Biliary injury and regeneration following DAPM toxicity. (A) Serum bilirubin levels indicative of biliary injury after DAPM (50 mg/kg) administration in F344 rats over a time course. * indicates statistical difference from the 0h control (P ≤ 0.05). (B) Histopathology of the liver following DAPM toxicity (50 mg/kg) depicted by H&E staining. Arrow points to the biliary injury. (C) Biliary regeneration after DAPM (50 mg/kg) toxicity depicted by PCNA immunohistochemistry. Brown staining indicates PCNA positive cells. Thin arrow indicates regenerating biliary ductules. Arrowhead points to the hepatocyte proliferation. Scale bar = 100 μm.

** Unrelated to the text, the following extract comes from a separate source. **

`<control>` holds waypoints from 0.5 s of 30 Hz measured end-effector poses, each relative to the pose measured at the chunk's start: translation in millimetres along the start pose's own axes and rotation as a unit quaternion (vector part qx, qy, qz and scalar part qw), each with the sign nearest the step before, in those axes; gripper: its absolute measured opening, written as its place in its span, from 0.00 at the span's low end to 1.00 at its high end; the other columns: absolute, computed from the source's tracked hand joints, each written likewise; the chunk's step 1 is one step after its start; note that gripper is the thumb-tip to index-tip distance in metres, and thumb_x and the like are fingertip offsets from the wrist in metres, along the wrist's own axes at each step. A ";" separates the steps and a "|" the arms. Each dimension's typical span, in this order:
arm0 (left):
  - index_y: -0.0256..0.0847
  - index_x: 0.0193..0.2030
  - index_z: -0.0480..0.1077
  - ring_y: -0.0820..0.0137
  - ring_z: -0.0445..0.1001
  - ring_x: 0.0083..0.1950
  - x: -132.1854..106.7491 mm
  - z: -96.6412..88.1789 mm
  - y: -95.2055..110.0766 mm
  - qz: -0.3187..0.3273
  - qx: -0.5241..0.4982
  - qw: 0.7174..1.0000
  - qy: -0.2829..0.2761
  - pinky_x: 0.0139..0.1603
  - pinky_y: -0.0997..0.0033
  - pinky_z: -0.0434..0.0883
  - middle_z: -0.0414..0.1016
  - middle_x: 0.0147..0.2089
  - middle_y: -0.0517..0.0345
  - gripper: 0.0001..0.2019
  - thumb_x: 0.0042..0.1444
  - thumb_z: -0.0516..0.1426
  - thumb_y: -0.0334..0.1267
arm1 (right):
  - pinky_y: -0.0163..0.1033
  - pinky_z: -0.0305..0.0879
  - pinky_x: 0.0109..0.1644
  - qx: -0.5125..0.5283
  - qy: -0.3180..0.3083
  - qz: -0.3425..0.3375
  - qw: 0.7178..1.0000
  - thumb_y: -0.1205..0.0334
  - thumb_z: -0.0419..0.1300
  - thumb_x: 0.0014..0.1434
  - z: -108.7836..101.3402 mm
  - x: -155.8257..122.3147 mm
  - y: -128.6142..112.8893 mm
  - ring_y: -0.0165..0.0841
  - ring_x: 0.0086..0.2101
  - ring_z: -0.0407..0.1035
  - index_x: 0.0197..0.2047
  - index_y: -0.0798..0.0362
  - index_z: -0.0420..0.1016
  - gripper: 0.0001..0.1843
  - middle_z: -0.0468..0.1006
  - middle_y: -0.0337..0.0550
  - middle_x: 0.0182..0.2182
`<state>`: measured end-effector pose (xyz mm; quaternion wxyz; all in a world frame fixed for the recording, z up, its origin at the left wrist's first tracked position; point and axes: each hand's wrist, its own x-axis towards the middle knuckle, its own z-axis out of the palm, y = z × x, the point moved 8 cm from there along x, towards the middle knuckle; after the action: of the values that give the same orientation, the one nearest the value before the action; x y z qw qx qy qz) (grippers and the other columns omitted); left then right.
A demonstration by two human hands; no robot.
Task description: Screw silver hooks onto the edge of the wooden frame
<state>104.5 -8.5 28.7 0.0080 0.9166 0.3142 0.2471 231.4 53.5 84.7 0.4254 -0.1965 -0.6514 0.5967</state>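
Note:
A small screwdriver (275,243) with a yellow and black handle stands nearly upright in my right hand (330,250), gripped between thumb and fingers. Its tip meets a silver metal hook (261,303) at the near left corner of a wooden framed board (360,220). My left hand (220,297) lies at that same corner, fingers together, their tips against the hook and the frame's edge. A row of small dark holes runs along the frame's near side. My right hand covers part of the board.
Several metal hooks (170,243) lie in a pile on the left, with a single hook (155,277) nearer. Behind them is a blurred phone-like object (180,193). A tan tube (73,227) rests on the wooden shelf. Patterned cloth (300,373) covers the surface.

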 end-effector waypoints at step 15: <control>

Appearance of DPPIV-positive bile ducts after repeated administration of DAPM

The DPPIV chimeric rats were injected with DAPM at day 0, day 2, and day 4 (Figure 2A). On day 30 after the last injection of DAPM the rats were sacrificed and the liver sections from various lobes were examined for DPPIV positivity. Before DAPM administration, there was 40%-50% engraftment of the DPPIV-positive hepatocytes as reported before and none of the biliary cells were DPPIV-positive (Figure 2B). After DAPM repeated administration ~20% of the bile ducts turned DPPIV-positive indicating that they are derived from DPPIV positive hepatocytes (Figure 2C).

Figure 2.

Figure 2

Appearance of DPPIV in bile ducts cells after repeated DAPM administration (DAPM × 3).(A) Schematic representation of repeated DAPM administration protocol. DAPM (50 mg/kg) administered at day 0, 2, and 4 to the DPPIV chimeric rats. Rats sacrificed at day 30 after the last DAPM injection. DPPIV staining before (B) and after (C) repeated DAPM administration to the DPPIV chimeric rats. Arrowheads point to the DPPIV positive bile ducts. Arrows indicate DPPIV negative bile ducts. The number of DPPIV positive bile ducts was determined after counting DPPIV positive bile ductules in liver sections obtained from different lobes of liver from 3 individual rats separately. None of the bile duct cells of the DPPIV chimeric rats were positive before DAPM treatment. ~20% bile ducts were noted to be DPPIV positive after DAPM × 3 protocol. Scale bar = 100 μm.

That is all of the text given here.